Superband

C’è stato un periodo in cui andavano di moda le “superband”: una specie di colpo di coda dell’epoca dei dinosauri del rock che rimescolava le appartenenze e metteva insieme Bob Dylan e George Harrison nei Traveling Wilburys, oppure pezzi dei King Crimson e degli Yes negli Asia, o collaborazioni più occasionali: i Queen e David Bowie di “Under Pressure”  (anche se “supergruppi” più solidi erano nati già durante gli anni ruggenti del rock, con i Cream o Crosby, Stills, Nash e Young, per esempio). In Italia Dalla e De Gregori fecero la cosa più creativa di questo genere.
Poi di collaborazioni così plateali – e così platealmente sostenute da un’idea di comunicazione pubblicitaria – si sono ridotte, o hanno cominciato a fare meno notizia. E molto buon rock di oggi ha qualità meno divistiche per cui sono più comuni e meno “pompate” le mobilità tra formazioni note.

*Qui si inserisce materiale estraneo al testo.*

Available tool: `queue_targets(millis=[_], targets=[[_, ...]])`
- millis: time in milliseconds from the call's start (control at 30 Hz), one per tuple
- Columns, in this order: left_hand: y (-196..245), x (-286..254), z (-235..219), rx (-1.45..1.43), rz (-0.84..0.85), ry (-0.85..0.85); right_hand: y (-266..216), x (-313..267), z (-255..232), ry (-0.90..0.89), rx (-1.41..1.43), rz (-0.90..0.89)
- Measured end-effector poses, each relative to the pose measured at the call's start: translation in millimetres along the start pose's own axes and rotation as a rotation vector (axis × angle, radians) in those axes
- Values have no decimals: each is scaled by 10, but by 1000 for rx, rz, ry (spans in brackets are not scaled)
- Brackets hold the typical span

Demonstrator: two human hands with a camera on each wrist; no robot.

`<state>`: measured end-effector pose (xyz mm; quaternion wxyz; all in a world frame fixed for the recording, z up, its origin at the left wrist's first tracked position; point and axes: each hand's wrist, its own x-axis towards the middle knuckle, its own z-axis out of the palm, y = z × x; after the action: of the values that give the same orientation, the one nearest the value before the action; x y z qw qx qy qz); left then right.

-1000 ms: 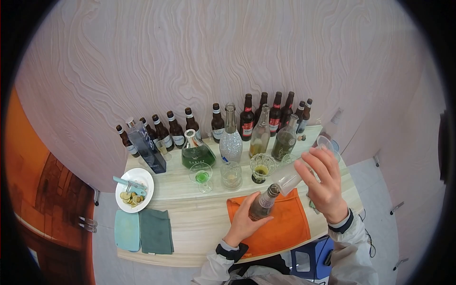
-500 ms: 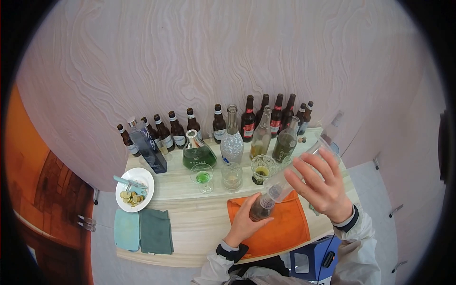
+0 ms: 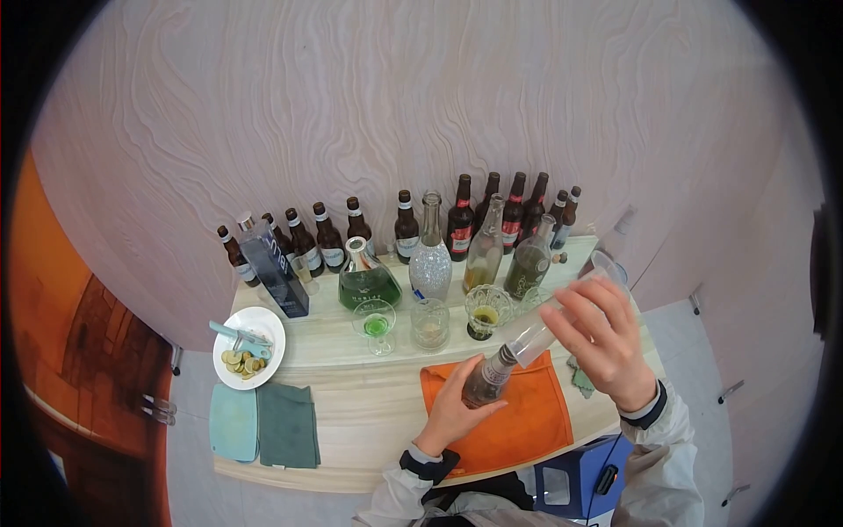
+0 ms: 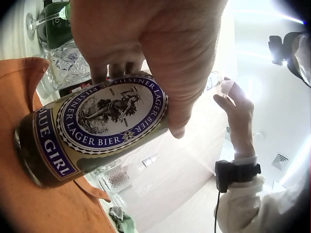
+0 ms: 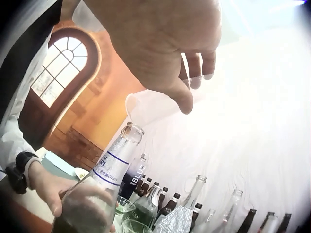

Adesso però arriva una specie di “super revival” (per usare una terminologia cara alla radiofonia musicale di quegli anni), con la superband guidata nientemeno che da Mick Jagger con un’eterogenea composizione: la giovane Joss Stone, il protagonista degli anni Ottanta Dave Stewart degli Eurhytmics, Damian Marley figlio di Bob e il compositore della colonna sonora de “Il milionario”, A.R. Rahman. Si chiamano “Superheavy” e hanno registrato un disco che esce il 20 settembre. Alle brutte, non saranno più inutili dei Traveling Wilburys.